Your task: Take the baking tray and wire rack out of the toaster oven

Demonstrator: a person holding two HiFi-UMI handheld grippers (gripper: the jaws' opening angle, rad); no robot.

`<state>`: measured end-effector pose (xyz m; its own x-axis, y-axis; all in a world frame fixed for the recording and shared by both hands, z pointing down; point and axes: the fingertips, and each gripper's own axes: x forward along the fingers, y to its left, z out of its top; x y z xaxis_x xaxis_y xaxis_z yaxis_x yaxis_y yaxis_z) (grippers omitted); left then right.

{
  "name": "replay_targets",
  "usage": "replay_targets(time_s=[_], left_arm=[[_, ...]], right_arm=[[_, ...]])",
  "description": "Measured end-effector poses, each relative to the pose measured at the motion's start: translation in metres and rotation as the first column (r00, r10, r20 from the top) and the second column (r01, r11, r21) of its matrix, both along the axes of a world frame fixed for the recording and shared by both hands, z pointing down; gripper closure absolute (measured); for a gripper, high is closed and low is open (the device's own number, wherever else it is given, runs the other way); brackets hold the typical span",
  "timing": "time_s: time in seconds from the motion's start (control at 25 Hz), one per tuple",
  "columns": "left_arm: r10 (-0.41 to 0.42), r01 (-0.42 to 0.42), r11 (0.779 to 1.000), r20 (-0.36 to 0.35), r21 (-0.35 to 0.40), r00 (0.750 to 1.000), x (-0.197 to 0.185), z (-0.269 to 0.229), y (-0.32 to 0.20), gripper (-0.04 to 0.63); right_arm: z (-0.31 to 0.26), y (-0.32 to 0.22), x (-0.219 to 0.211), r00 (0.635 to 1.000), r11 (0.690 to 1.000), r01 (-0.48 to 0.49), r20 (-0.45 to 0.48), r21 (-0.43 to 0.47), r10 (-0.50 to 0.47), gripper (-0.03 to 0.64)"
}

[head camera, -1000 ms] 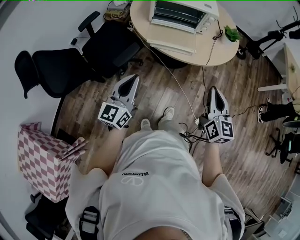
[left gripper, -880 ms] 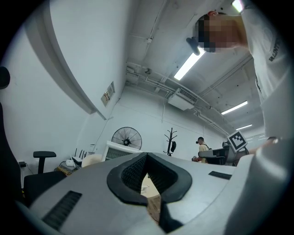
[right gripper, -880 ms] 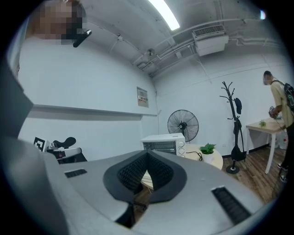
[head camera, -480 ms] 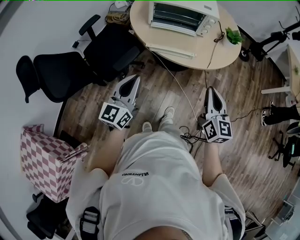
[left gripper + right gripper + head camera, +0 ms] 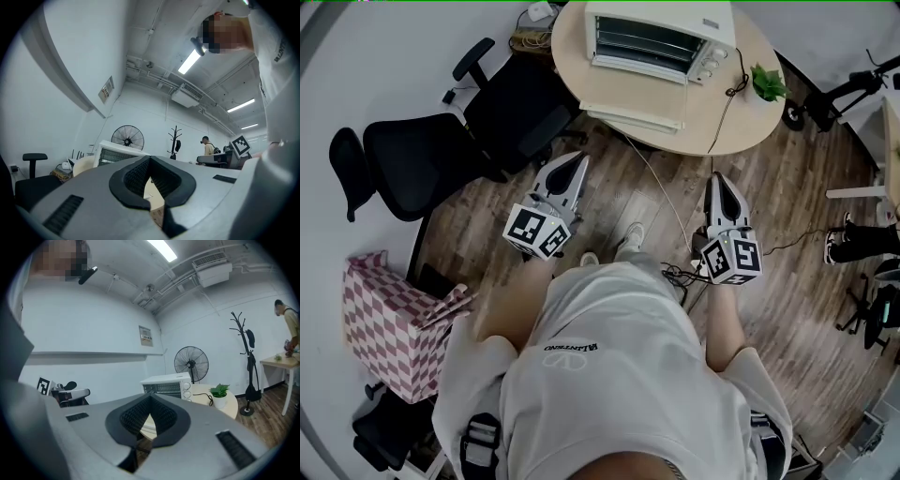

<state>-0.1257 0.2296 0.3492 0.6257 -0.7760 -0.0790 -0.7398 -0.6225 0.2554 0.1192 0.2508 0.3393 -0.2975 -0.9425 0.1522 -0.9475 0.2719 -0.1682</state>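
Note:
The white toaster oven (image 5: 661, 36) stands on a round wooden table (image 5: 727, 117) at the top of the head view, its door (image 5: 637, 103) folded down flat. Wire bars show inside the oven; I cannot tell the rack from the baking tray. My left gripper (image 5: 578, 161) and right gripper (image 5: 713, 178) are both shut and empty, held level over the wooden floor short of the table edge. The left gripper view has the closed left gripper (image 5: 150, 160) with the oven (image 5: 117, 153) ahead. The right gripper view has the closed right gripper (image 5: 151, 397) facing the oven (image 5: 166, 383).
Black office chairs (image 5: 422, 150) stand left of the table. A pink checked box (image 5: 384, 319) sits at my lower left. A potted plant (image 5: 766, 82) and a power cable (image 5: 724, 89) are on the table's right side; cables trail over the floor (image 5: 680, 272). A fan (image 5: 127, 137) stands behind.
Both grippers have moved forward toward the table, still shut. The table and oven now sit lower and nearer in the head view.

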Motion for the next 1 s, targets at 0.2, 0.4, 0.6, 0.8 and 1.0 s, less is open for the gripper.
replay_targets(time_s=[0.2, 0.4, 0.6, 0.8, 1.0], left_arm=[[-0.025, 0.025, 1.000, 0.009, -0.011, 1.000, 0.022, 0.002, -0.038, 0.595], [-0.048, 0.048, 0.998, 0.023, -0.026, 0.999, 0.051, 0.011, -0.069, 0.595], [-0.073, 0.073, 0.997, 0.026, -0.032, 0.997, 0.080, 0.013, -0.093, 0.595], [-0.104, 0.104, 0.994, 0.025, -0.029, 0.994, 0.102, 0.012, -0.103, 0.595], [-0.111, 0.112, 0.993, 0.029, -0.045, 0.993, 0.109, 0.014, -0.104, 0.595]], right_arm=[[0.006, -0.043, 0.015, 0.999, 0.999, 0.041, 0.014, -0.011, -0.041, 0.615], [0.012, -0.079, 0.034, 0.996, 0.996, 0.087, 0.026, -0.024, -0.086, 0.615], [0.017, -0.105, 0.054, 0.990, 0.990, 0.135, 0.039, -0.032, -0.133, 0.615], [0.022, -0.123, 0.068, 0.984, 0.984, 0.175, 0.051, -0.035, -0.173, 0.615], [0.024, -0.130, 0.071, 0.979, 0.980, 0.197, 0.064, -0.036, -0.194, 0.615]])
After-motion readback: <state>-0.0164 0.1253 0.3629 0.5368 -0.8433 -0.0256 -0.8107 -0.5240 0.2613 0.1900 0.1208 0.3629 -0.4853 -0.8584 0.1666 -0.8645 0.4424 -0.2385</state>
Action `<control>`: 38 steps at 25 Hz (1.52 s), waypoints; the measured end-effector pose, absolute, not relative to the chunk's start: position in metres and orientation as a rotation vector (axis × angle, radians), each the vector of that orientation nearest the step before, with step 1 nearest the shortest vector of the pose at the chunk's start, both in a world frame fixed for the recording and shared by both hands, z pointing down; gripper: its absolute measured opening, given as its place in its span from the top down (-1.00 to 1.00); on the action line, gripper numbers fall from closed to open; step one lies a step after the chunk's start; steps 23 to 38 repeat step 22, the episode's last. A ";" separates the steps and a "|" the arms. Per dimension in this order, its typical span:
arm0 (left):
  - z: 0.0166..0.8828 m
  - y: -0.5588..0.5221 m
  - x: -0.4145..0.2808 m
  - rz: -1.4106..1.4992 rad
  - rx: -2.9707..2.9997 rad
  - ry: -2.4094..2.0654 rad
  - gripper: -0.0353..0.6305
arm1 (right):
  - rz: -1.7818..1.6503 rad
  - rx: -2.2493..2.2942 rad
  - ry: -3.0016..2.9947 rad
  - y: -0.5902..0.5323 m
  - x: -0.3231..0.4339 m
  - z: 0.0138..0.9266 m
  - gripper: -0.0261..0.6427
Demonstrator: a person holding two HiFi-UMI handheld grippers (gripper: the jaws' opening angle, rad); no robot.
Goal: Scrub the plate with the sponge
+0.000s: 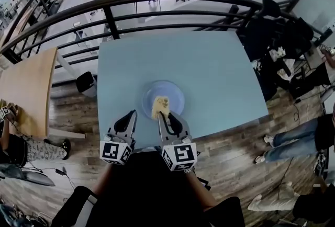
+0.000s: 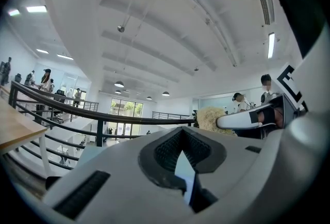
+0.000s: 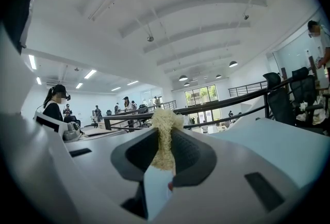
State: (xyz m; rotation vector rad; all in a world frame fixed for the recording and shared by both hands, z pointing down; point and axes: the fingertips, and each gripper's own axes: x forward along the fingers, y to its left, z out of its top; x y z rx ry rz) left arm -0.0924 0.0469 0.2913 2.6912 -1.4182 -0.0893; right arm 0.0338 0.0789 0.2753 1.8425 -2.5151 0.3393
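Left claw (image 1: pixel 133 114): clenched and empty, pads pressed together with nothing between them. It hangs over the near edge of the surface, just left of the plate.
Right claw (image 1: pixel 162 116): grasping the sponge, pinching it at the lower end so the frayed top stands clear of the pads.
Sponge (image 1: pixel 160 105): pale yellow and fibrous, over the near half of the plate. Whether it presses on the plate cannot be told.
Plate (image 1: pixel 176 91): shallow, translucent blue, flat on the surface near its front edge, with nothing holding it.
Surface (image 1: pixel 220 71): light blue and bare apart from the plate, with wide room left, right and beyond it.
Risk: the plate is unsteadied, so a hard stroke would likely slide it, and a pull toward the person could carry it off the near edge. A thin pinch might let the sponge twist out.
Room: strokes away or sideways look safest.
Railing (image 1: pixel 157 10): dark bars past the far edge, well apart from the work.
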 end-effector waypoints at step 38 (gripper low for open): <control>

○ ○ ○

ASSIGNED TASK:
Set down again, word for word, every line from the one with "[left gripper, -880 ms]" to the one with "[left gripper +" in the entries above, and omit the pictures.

ANSWER SECTION:
[left gripper, -880 ms] 
[right gripper, -880 ms] 
[head camera, -480 ms] 
[left gripper + right gripper + head camera, +0 ms] 

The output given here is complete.